Roscoe Conway is second in command in the Albany Democratic machine shepherded by Patsy McCall. Patsy is schooled in the methods of Tammany Hall and idolizes the legendary Bill Tweed. Over the course of almost three decades, Roscoe, Patsy and Roscoe’s best friend Elisha have made sure their friends are successful and their enemies are snuffed out, bought out, or forced out by any means necessary.
The novel starts on Victory Day in 1945. The celebrations overshadow the fact that the new Republican governor has it out for the Democrats of Albany. Roscoe wants out, but when Elisha commits suicide, he seems to be the only man up to the task of running the town and dealing with emerging disasters.
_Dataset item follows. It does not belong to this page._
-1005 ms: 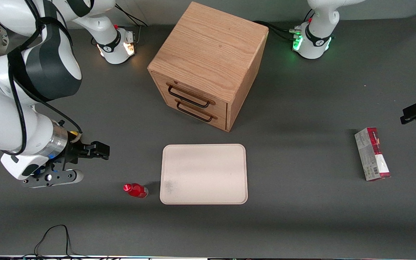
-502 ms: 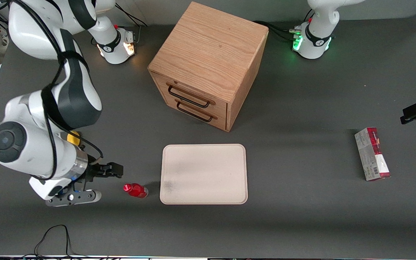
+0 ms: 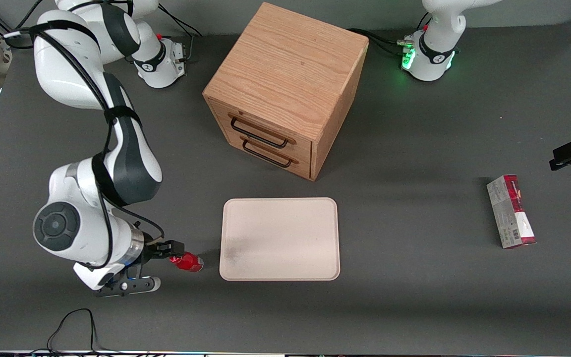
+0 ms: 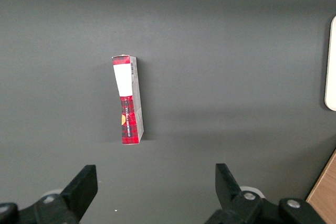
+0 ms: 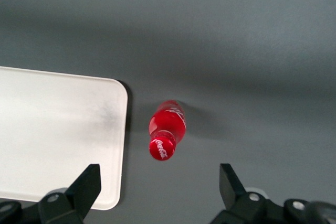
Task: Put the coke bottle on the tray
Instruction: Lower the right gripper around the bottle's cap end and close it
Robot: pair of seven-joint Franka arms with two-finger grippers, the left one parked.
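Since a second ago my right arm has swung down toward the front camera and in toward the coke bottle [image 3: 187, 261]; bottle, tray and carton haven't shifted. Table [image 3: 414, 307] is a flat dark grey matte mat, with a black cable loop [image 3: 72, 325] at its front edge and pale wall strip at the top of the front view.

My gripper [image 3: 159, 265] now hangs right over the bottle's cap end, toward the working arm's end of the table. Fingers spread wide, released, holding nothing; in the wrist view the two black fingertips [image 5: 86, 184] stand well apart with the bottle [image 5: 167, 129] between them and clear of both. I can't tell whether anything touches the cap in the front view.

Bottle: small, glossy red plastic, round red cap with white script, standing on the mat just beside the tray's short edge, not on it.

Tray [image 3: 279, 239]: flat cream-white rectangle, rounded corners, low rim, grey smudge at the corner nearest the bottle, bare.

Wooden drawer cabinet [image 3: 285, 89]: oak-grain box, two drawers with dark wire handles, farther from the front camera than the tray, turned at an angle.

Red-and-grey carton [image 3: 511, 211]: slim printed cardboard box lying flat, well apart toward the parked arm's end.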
Roscoe finds opportunity in Elisha’s death – Elisha’s wife Veronica, newly widowed, who Roscoe has been in love with almost his entire life. Years before, Veronica chose Elisha over him and he was forced to settle for her younger sister Pamela, whom he married…and soon divorced. Pamela remarried and had a child, which she gave to Veronica and Elisha to adopt, and who she is now trying to take back, saying that he is the child of her new husband and she deserves custody. While trying to woo Veronica, he is also working hard to make sure she gets to keep Gilby (adopted or not) so that she can be happy. At the end of his investigation, he figures out that Gilby’s real father is actually Veronica’s eldest son Alex, and he holds this secret tight, knowing it would destroy her. Instead, he fabricates blood tests to prove Elisha was the father – that Gilby was conceived in an act of rape – and so ultimately Veronica wins custody. He says this about Elisha to protect Veronica, and it is tragic and ironic when Alex then forbids any contact between the two, and Elisha loses her forever.
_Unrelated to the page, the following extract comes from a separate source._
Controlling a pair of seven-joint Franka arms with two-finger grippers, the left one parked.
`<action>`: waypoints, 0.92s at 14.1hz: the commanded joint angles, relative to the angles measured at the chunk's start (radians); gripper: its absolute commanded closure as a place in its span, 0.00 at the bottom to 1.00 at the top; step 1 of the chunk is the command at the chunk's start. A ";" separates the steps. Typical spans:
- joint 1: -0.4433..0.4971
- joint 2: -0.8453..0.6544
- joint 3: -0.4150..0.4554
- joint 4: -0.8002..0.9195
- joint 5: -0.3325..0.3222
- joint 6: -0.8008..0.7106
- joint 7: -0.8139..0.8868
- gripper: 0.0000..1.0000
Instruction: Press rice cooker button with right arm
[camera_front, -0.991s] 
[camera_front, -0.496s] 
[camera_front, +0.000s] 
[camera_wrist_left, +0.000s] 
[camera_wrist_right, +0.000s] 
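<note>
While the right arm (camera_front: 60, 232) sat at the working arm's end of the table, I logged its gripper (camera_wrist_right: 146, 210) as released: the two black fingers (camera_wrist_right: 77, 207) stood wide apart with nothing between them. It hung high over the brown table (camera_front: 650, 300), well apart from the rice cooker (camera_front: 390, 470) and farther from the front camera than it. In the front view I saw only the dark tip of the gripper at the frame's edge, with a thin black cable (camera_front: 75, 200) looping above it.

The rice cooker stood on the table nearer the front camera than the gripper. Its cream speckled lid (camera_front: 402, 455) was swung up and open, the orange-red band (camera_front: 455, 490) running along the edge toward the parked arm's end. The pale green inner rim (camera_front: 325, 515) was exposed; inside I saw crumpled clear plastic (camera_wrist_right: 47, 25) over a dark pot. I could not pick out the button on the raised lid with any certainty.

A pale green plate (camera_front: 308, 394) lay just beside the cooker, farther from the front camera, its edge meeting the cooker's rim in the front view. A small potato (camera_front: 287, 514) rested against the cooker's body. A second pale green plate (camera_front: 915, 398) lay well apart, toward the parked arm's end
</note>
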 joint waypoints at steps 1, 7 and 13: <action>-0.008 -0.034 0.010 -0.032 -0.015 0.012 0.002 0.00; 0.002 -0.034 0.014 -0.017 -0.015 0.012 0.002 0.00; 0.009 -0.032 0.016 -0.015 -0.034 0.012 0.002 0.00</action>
While the plot is driven by his love for Veronica and the custody battle that consumes that family, it is the world in which this story takes place that is so captivating. Frequent and involved flashbacks recall decades past, and the events and people who have shaped the Albany Roscoe lives in. These flashbacks include the murder of notorious gangster Jack “Legs” Diamond by policemen Mac and O.B. (Roscoe’s brother), the subsequent murder of O.B. by Mac, and the media cover-up. They also include a great scene at a cockfight – rigged, of course, because nothing in Albany was ever fully clean and honest. There is prostitution and bootlegging, policemen who are more criminal than the criminals they catch (and kill), and election fraud the likes of which GW Bush could only dream about.
Yet what emerges from this is not a condemnation of the corruption and the Tammany Hall politics of the era, but rather a more human story of sacrifice and survival. Despite all the ill, the men we come to know – Roscoe, Elisha, Patsy, Mac….they are all human. They all have loves, fears, obsessions. We are moved by Roscoe’s love for Veronica, and convinced when he promises that he “will try to succeed by making it a practice to be honest whenever it seems feasible.” We understand them.
In one standout flashback, we learn how Roscoe became corrupt. He calls fraudulence, in all of them, a “golden tool” he learned in grammar school when he wrote an impressive essay only to be accused of cheating. He was given another assignment and rather than perfect that one as well he took the other route – and faked a poor performance. Kennedy writes that “they beamed at his achievement. The boy is normal – wholesomely mediocre. We won’t prosecute him for sinful superiority. It happens to many a lad. He’ll do fine.” When he later confessed his ruse to his father, his father was so proud he bought Roscoe a new rifle.
This is the world Roscoe grew up in, and this is the world we come to know though Kennedy’s almost poetic prose. We see, too, a new era on the horizon. Just as the new governor is trying to destroy Patsy’s crew, we see a new generation of Democrats in Alex – slicker, smoother, and more politically correct. While the characters themselves are fictional, the world is real. Kennedy illuminates a world in transition, and brings to life characters that are wholly American – with all the good and the bad.